Alfred Kreymborg


AMÉRICA


Para cima e para baixo aí vai ele
com passos terríveis e incautos,
balançando enormes lanternas
balançando alegremente -
uma para o Leste
e outra para o Oeste -
e balançando as duas palavras
num estrondoso clamor
que toca os corações de todo o inimigo:
Todos, Um; Todos, Um; Todos, Um; Todos, Um!
Cuidado com esse estranho, selvagem e adorável garoto
e o seu pátio de recreio; não se aproximem!
Todos, Um; Todos, Um; Todos, Um; Todos, Um!
Aí vai ele para cima e para baixo.



TEOLOGIA


A noite é uma tenda de circo.
As estrelas são espirais
que os maus da fita fizeram
para nos espiar.
Por que os deuses não são como nós?
Por que não pagam bilhete 
e entram como fizémos?
São pobres?
São batoteiros?
Temem que os transformemos em palhaços?
Supõe que o fazemos;
os palhaços não são os deuses do circo?
Qual é o problema com esses sujeitos?
Diz-lhes que desçam
e entrem à borla.
Não queremos que fiquem a olhar para nós.
Isso incomoda os artistas.



UNIVERSO


Há uma voragem abissal,
um universo de sangue -
sempre.
A tua boca contra a minha,
e uma calma celestial,
um universo de ti -
ao invés.



COGUMELOS


     Os cogumelos brotam durante a noite, disseram-me - a verdade ou a razão, deixem que os botânicos o provem. Isso sei, posso dizer: quando vou para a floresta que amo, posso encontrá-los em todos os lugares. Um de um tom requintado de azul, outro de um vermelho apaixonadamente clamoroso; um de uma delicadeza élfica de forma, outro um sonho distorcido de Lear. Posso encontrar cada um, posso encontrar todos, e mesmo assim não ouso colhê-los. A floresta, tão rica, tão pródiga, tão majestosa, não pararia de crescer mesmo que os colhesse o dia inteiro. Mas não o faço, não vou fazê-lo - morreriam, eu sei.

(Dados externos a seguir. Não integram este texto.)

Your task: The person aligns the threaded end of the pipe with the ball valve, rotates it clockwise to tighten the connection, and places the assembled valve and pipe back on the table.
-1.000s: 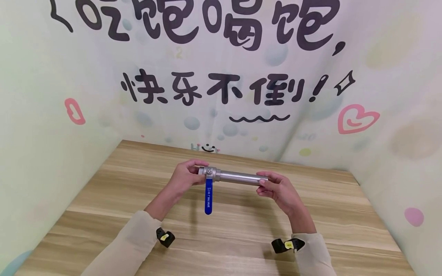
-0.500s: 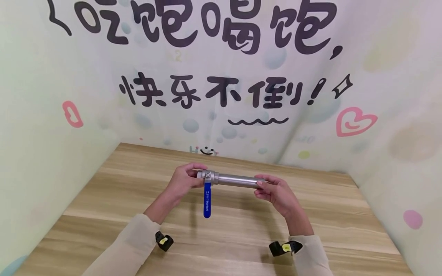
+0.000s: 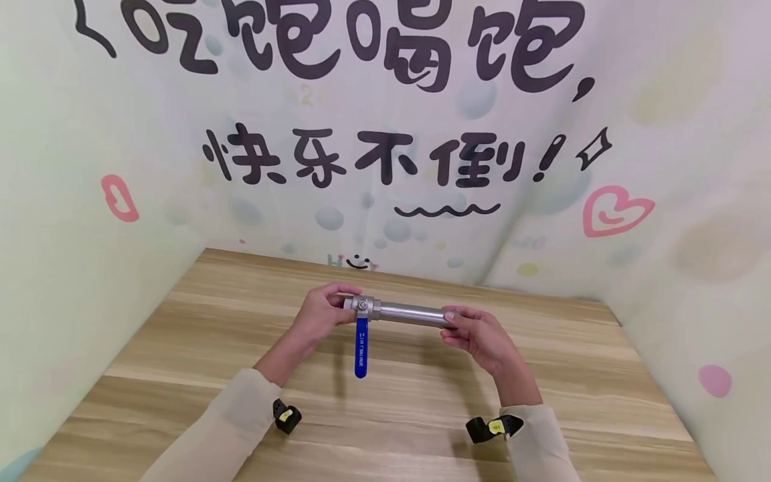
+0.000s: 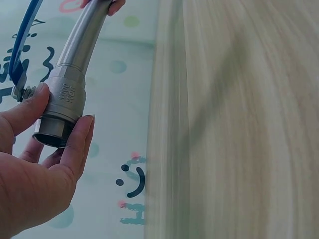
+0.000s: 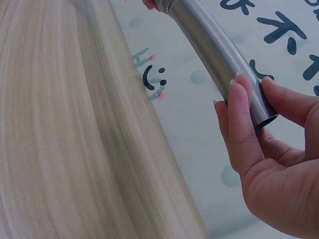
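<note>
A steel ball valve (image 3: 365, 308) with a blue lever handle (image 3: 361, 348) is joined to a smooth metal pipe (image 3: 412, 314), and the two are held level above the table. My left hand (image 3: 314, 323) grips the valve's hex end, thumb and fingers on opposite sides of the body (image 4: 67, 94). The open end below those fingers shows dark inside in the left wrist view. At the other end, my right hand (image 3: 480, 338) pinches the pipe near its open tip (image 5: 264, 117) between thumb and fingers. The lever points toward me, square to the pipe.
Below lies a wood-grain tabletop (image 3: 385, 415) bearing the shadows of arms and valve. A white printed backdrop (image 3: 361, 100) with dark lettering rises behind and along both sides. Black wrist cameras (image 3: 288, 416) sit by both sleeves.
The right hand has shifted slightly left along the pipe's end. The left hand and the valve hold nearly the same place; the whole view has drifted a little.
</note>
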Action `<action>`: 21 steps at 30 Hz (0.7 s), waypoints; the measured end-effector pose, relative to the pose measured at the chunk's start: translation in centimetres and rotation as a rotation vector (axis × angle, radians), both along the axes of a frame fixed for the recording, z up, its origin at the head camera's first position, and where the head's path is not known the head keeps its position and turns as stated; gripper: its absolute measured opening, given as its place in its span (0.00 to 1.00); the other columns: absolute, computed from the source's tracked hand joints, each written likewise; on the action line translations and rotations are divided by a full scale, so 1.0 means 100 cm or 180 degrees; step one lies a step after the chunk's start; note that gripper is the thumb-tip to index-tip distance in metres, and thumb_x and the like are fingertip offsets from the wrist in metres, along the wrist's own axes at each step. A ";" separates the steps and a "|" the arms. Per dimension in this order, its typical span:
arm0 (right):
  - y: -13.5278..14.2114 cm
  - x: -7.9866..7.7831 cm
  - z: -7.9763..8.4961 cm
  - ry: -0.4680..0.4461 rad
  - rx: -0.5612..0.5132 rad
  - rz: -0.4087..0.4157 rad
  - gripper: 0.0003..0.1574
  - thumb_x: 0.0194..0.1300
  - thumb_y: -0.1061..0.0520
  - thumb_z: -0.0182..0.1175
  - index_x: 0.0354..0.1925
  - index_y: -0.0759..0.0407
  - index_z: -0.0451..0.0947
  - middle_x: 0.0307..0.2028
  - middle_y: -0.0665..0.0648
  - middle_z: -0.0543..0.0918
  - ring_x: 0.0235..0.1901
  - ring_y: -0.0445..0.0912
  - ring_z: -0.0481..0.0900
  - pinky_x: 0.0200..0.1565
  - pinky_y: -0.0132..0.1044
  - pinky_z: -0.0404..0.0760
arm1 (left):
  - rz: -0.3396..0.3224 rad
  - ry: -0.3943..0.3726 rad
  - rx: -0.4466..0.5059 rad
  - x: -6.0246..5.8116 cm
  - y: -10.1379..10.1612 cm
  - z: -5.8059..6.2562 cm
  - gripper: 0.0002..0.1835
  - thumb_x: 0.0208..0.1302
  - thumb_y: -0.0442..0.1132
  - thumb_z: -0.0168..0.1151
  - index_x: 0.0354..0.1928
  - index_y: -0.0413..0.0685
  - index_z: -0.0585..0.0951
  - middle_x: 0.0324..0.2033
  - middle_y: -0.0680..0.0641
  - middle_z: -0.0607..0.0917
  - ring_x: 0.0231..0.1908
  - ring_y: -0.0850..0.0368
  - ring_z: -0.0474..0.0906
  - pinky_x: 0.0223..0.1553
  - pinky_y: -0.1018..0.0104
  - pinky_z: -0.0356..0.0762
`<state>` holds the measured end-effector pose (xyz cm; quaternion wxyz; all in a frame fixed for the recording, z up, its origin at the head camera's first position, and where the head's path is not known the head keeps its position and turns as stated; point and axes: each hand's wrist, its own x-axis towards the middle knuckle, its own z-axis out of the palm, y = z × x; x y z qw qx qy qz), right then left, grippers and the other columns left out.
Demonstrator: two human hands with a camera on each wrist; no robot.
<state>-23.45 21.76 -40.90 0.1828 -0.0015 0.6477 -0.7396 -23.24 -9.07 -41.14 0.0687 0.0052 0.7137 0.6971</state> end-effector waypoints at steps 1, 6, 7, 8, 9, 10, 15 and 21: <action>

     Os cogumelos brotam durante a noite em meu coração - a razão, deixem que os filósofos adivinhem. Isso sei, isso posso afirmar: miríades e miríades encontrei lá embaixo, mas apenas um punhado colhi até ao momento. Arranquei, sim, os poucos que pude, para que não morressem com esses que não consegui alcançar. Um deles era um estado de espírito de forma pálida e frágil; outro, um duende caprichoso; outro era um filho das sobrancelhas negras de Lear -


    Levo-os até ao sótão da minha estufa, levo-os ao meu jardineiro para que os cultive.




Alfred Kreymborg in MUSHROOMS: A Book of Free Forms, John Marshall, Co, Ltd, 1916.